### [Task directions]
Every line of the data below is to be duplicated exactly, pictures excepted.

━━━ Dataset extract

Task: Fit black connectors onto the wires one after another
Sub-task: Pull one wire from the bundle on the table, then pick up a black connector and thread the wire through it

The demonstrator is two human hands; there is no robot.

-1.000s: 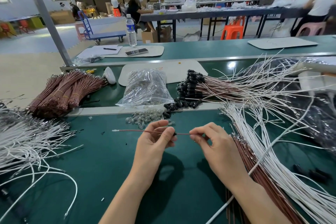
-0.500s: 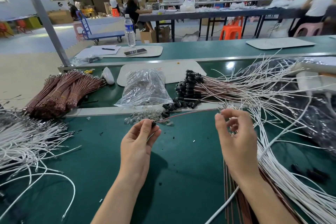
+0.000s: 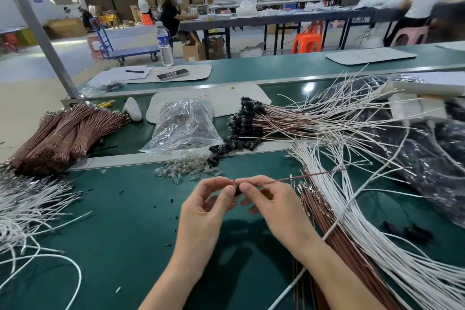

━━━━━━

### [Task answer]
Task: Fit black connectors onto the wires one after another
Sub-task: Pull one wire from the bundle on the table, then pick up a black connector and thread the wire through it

The demonstrator is two human hands; there is no robot.

-1.000s: 
-0.500s: 
+0.000s: 

Nothing remains to be added to the output.